▶ **What you have to do**:
Determine how many lines in the listing hold "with" and give only that number.

▶ **Recorded data**:
== Segment start ==

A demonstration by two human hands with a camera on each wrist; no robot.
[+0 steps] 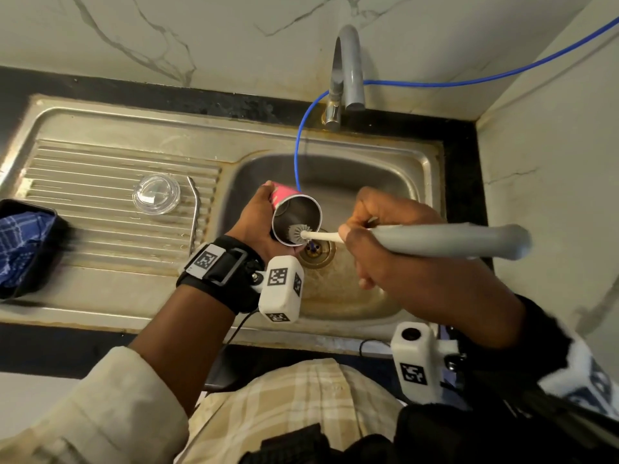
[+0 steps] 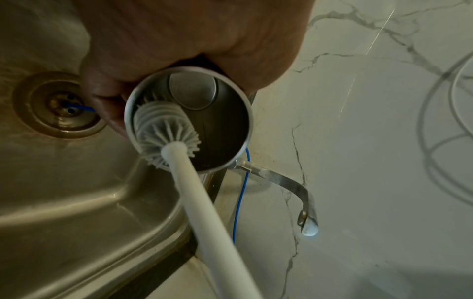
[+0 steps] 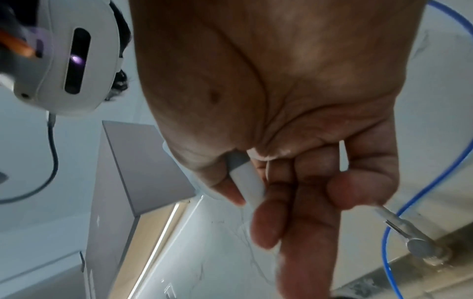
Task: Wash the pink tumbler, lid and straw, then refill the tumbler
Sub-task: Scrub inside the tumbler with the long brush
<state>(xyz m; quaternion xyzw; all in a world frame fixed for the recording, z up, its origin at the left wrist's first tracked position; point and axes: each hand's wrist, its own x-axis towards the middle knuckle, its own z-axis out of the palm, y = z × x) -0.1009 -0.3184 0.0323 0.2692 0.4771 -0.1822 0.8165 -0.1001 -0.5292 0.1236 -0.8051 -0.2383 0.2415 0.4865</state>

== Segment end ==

▶ **Task output**:
2